* WHAT YOU HAVE TO DO:
Copy the data exactly. Images are the one exception.

* PROVIDED RECORDS:
^^^^^^^^^^^^^^^^

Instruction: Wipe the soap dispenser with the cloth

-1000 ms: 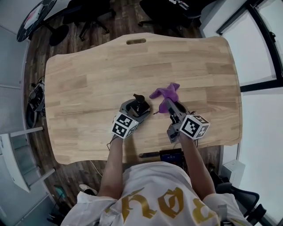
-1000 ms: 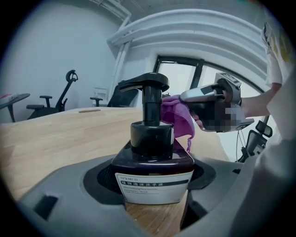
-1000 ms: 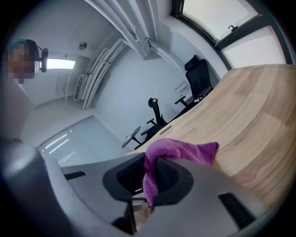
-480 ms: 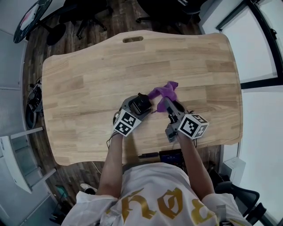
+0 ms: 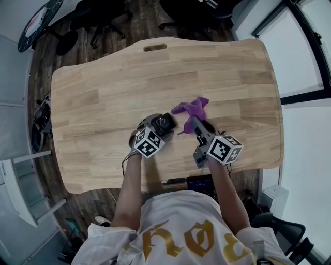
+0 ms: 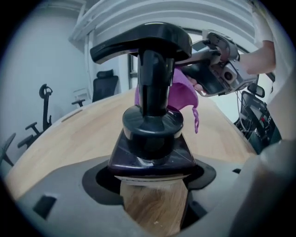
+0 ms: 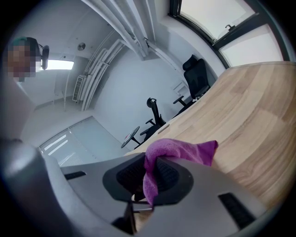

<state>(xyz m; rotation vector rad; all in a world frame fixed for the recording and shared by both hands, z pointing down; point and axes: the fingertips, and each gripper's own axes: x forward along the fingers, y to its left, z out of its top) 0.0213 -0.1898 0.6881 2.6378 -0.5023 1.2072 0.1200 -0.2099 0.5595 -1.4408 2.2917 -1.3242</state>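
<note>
A black pump soap dispenser (image 5: pixel 167 121) is clamped in my left gripper (image 5: pixel 159 127), near the front middle of the wooden table (image 5: pixel 103 93). In the left gripper view the dispenser (image 6: pixel 152 115) fills the centre, its dark shoulder wedged between the jaws and its pump head pointing left. My right gripper (image 5: pixel 190 123) is shut on a purple cloth (image 5: pixel 192 108), which bunches out just right of the dispenser. In the right gripper view a fold of the cloth (image 7: pixel 180 150) is pinched between the jaws and spills over them. From the left gripper view, the cloth (image 6: pixel 181 92) hangs right behind the pump.
A black device (image 5: pixel 199 181) sits at the table's near edge, by the person's body. Office chairs (image 5: pixel 103 15) stand beyond the far edge, and a window frame (image 5: pixel 305 57) runs along the right. A cable slot (image 5: pixel 155 47) is cut near the far edge.
My left gripper has sunk and rolled with the dispenser, so the pump top now faces the head camera. The right gripper and cloth have stayed put.
</note>
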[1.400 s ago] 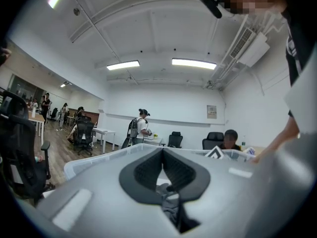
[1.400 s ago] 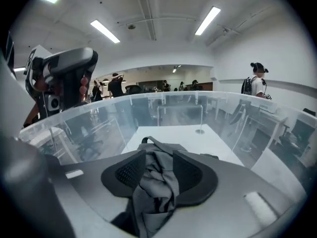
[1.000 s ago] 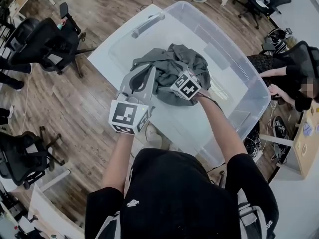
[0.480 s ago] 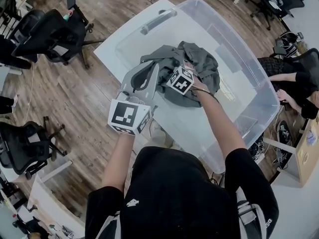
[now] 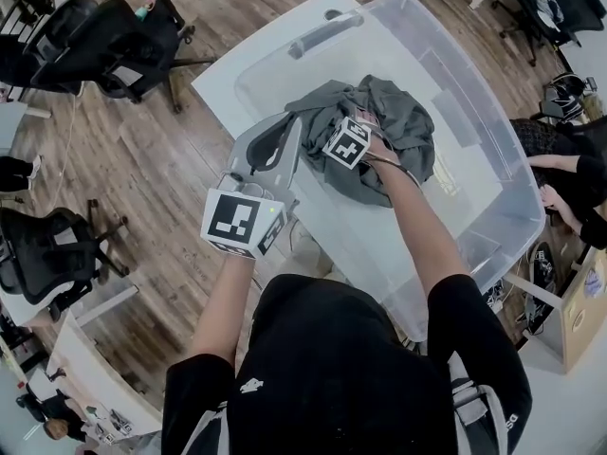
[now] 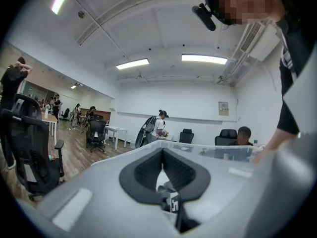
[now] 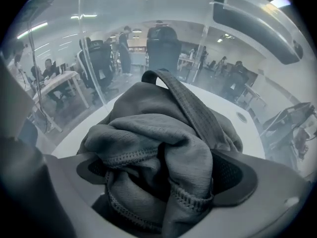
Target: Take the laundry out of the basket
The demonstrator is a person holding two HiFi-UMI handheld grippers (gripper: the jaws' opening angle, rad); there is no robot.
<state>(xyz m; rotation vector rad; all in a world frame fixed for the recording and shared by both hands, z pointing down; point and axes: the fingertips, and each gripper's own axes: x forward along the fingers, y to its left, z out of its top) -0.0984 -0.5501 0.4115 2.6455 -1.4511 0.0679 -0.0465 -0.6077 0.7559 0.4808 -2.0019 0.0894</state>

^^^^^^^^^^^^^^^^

* EXERCISE SOLUTION:
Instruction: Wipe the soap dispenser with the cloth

-1000 ms: 
-1000 ms: 
-1000 ms: 
-480 ms: 
+0 ms: 
+0 ms: 
+0 ms: 

<state>(xyz m; rotation vector rad; all in a world frame fixed for the recording and shared by both hands, z pointing down; point and axes: the fingertips, and each gripper's own axes: x forward along the fingers, y to its left, z out of its top) 0.0213 -0.1898 0.6881 2.6378 -0.5023 1.2072 0.1200 -0.2099 0.5595 -1.4408 2.2917 -1.3242</state>
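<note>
A black pump soap dispenser (image 5: pixel 167 121) is clamped in my left gripper (image 5: pixel 159 127), near the front middle of the wooden table (image 5: pixel 103 93). In the left gripper view the dispenser (image 6: pixel 152 115) fills the centre, its dark shoulder wedged between the jaws and its pump head pointing left. My right gripper (image 5: pixel 190 123) is shut on a purple cloth (image 5: pixel 192 108), which bunches out just right of the dispenser. In the right gripper view a fold of the cloth (image 7: pixel 180 150) is pinched between the jaws and spills over them. From the left gripper view, the cloth (image 6: pixel 181 92) hangs right behind the pump.
A black device (image 5: pixel 199 181) sits at the table's near edge, by the person's body. Office chairs (image 5: pixel 103 15) stand beyond the far edge, and a window frame (image 5: pixel 305 57) runs along the right. A cable slot (image 5: pixel 155 47) is cut near the far edge.
My left gripper has sunk and rolled with the dispenser, so the pump top now faces the head camera. The right gripper and cloth have stayed put.
</note>
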[1.400 s ago] 
[1.400 s ago] 
[1.000 s ago] 
[0.480 s ago] 
[now] 
[now] 
[now] 
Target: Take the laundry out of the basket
The demonstrator is a person holding two HiFi-UMI handheld grippers (gripper: the jaws' opening angle, rad); there is no robot.
<state>(xyz m; rotation vector rad; all in a world frame fixed for the recording and shared by both hands, z pointing down; point and axes: the fingertips, and each gripper's own axes: x forward along the fingers, y to its left, z out of its top) -0.0984 -0.5501 0.4115 2.6455 -1.4511 0.0679 -0.0465 -0.6077 0.7559 0.4808 -2.0019 0.0894</state>

That completes the answer, and no more is expected.